*WORK REQUEST*
Go to the line below that has "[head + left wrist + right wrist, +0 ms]", print it and each line after it exactly, and stop after the line that has "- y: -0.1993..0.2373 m"; leave out pictures.

[Start of section]

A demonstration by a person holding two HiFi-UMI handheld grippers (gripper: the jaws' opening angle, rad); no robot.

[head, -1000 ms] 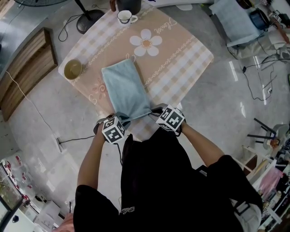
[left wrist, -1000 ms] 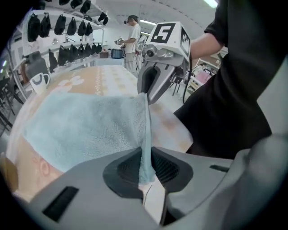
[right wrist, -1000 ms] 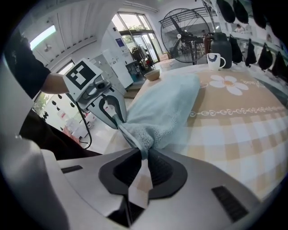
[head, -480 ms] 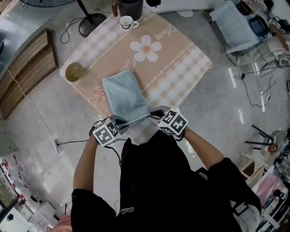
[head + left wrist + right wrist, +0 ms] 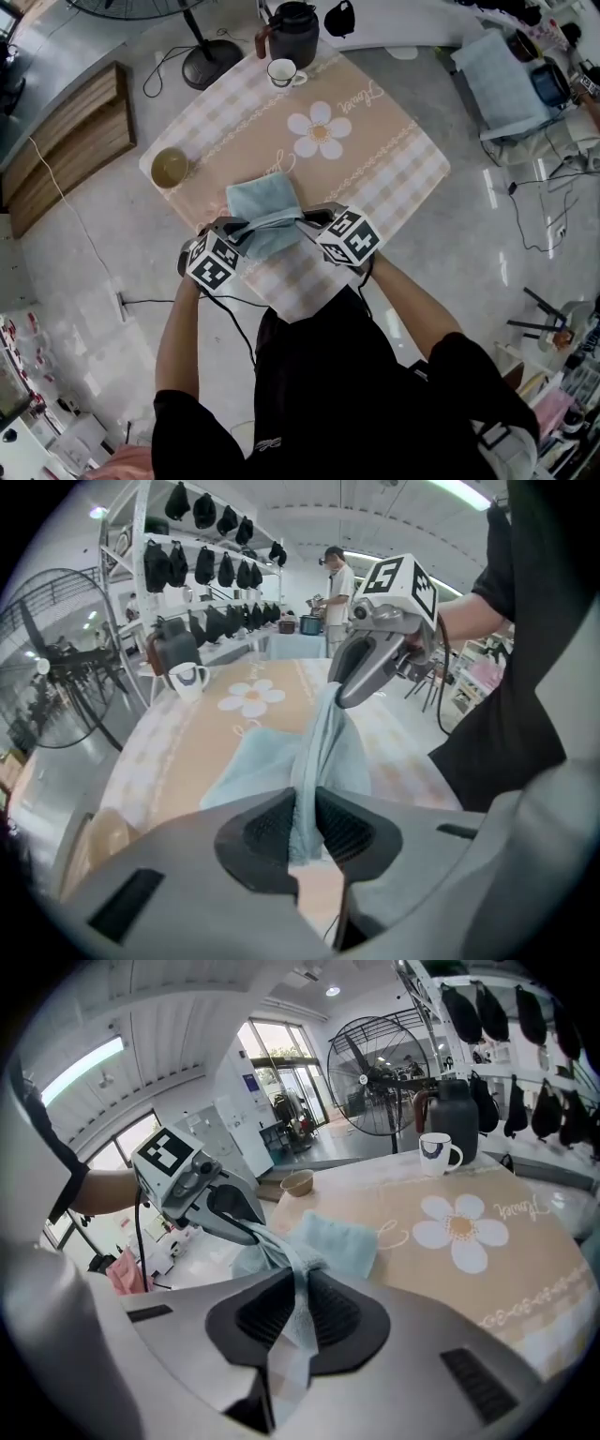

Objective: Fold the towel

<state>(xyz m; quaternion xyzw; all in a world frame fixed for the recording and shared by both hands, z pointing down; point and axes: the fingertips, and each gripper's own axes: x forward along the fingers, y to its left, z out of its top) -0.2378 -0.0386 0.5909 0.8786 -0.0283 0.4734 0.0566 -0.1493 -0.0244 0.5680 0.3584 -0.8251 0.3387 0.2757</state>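
Observation:
A light blue towel (image 5: 265,208) lies on the checked table (image 5: 394,159), its near end lifted and carried over the rest. My left gripper (image 5: 232,228) is shut on the near left corner; in the left gripper view the towel (image 5: 309,761) runs up between the jaws of my left gripper (image 5: 307,822). Shut on the near right corner is my right gripper (image 5: 314,221), and the right gripper view shows the cloth (image 5: 323,1241) pinched in my right gripper (image 5: 300,1312). The two grippers hold the lifted edge taut between them above the table.
On the table stand a dark kettle (image 5: 293,33) and a white cup (image 5: 281,72) at the far edge, and a brown bowl (image 5: 170,167) at the left corner. A fan base (image 5: 211,61) and wooden boards (image 5: 70,131) are on the floor at left.
Both grippers have lifted the towel's near edge and carried it away from me over the towel. The flat visible part of the towel is now much shorter.

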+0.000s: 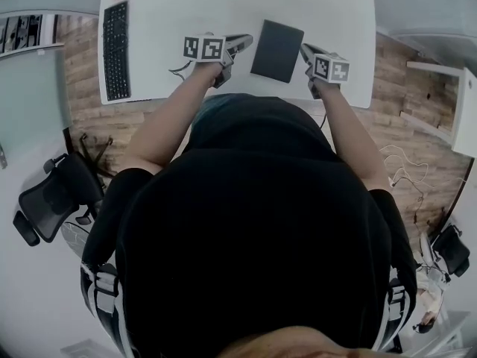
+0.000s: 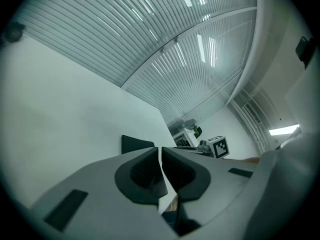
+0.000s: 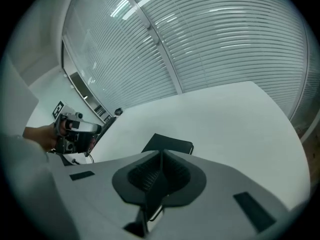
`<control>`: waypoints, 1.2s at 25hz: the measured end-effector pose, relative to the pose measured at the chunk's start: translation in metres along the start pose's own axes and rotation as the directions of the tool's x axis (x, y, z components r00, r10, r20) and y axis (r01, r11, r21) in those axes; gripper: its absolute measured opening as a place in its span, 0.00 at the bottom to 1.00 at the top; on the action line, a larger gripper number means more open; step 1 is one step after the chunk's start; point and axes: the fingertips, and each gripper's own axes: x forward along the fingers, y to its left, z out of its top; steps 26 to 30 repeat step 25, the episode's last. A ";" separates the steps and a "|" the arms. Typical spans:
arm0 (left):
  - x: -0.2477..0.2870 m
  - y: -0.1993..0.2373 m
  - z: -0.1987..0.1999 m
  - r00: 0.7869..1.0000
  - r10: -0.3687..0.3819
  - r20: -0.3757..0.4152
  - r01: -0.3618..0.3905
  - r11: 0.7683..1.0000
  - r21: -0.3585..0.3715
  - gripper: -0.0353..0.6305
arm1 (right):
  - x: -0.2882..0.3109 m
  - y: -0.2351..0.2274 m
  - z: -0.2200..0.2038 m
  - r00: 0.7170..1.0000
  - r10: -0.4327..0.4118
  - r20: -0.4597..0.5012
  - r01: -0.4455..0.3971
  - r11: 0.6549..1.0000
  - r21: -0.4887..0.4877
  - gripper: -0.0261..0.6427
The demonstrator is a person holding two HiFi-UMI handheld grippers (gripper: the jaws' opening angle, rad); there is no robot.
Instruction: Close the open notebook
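1. Office chair: black, on the floor at the far left of the head view.

2. Keyboard: black, lying lengthwise along the left end of the white table.

3. Your left gripper: held over the near half of the table with its marker cube facing up. The tips point right, toward the notebook, and sit just beside its left edge. In the left gripper view the 2 jaws stand closed together, with only a hairline slit between the pads. Nothing is caught in them.

4. Notebook: closed, dark cover up, lying flat on the table between your 2 grippers and slightly skewed to the table's near edge. Each gripper view shows it as a dark slab beyond the jaw tips.

5. Your right gripper: marker cube facing up, tips angled toward the notebook's right edge and just beside it. Whether they touch the cover cannot be told. In the right gripper view the 2 jaws are pressed fully together and hold nothing.

6. Cables: pale loops on the wooden floor, right of your right arm.

7. Second chair: dark, at the lower right edge of the head view.
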 end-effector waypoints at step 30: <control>-0.073 -0.059 0.036 0.948 0.107 0.299 -0.167 0.969 0.182 0.11 | -0.094 0.023 0.081 0.952 0.010 0.304 0.048 0.982 -0.181 0.11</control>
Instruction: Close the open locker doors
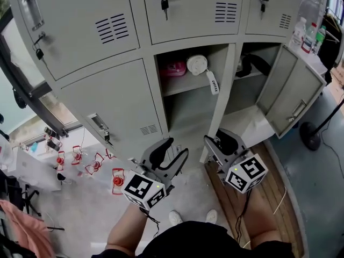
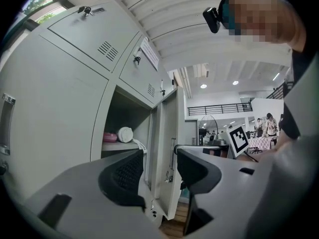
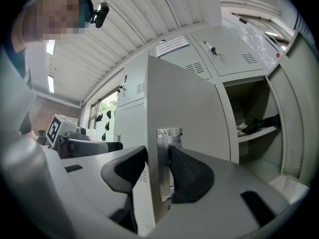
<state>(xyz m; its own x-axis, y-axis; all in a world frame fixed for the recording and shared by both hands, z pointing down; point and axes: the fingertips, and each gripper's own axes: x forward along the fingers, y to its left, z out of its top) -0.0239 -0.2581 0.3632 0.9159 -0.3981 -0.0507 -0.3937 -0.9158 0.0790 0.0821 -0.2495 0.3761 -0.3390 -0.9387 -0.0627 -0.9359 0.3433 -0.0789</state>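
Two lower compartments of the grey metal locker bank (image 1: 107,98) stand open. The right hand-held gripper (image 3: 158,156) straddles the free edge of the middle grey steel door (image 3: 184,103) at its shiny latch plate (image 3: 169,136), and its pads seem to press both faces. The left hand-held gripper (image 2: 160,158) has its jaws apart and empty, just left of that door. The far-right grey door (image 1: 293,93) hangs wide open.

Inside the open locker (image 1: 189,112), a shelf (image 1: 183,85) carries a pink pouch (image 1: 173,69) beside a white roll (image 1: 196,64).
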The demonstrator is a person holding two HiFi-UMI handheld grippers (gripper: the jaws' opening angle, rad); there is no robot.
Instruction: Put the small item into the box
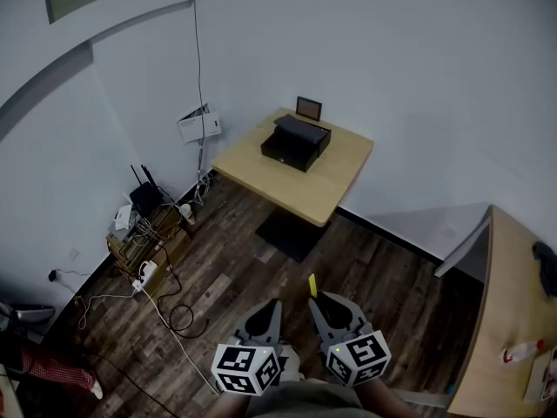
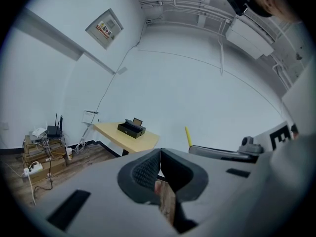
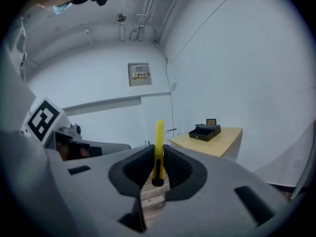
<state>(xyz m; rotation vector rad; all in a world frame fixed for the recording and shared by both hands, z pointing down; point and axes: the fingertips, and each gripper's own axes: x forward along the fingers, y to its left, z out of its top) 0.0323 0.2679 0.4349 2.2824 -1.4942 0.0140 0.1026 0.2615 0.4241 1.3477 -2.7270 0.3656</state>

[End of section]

*REPLY*
[head + left wrist + right wrist, +0 ms] 

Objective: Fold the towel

<state>(xyz m; quaternion xyzw; all in a world frame fixed for the recording and shared by both hands, z pointing down; point and axes: the fingertips, and each gripper's own axes: x forward along the fingers, y to its left, z out of its top) -0.2378 -0.0386 0.5909 0.8786 -0.0283 0.4734 0.0566 -0.1493 -0.0244 0.5680 0.3584 -0.8251 0.3387 0.2757</state>
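Observation:
A light blue towel (image 5: 265,208) lies on the checked table (image 5: 394,159), its near end lifted and carried over the rest. My left gripper (image 5: 232,228) is shut on the near left corner; in the left gripper view the towel (image 5: 309,761) runs up between the jaws of my left gripper (image 5: 307,822). Shut on the near right corner is my right gripper (image 5: 314,221), and the right gripper view shows the cloth (image 5: 323,1241) pinched in my right gripper (image 5: 300,1312). The two grippers hold the lifted edge taut between them above the table.
On the table stand a dark kettle (image 5: 293,33) and a white cup (image 5: 281,72) at the far edge, and a brown bowl (image 5: 170,167) at the left corner. A fan base (image 5: 211,61) and wooden boards (image 5: 70,131) are on the floor at left.
Both grippers have lifted the towel's near edge and carried it away from me over the towel. The flat visible part of the towel is now much shorter.
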
+0.000s: 
+0.000s: 
+0.000s: 
`<control>`: waypoints, 1.2s at 25hz: the measured end-effector pose, relative to the pose measured at the chunk's start: translation in metres along the start pose's own axes and rotation as the directions of the tool's x axis (x, y, z components r00, r10, r20) and y axis (r01, r11, r21) in those axes; gripper: its absolute measured opening as a place in its span, 0.00 at the bottom to 1.00 at the top; on the action line, a larger gripper number means more open; step 1 is one step after the chunk's start; point and axes: the fingertips, and each gripper's own axes: x forward along the fingers, y to its left, z out of its top; steps 26 to 30 repeat step 25, the episode's last. A ";" separates the steps and a "|" the arms. Typical spans:
arm0 (left):
  - x: -0.2477..0.2870 m
  - y: -0.1993..0.2373 m

This finishes the response to the exercise.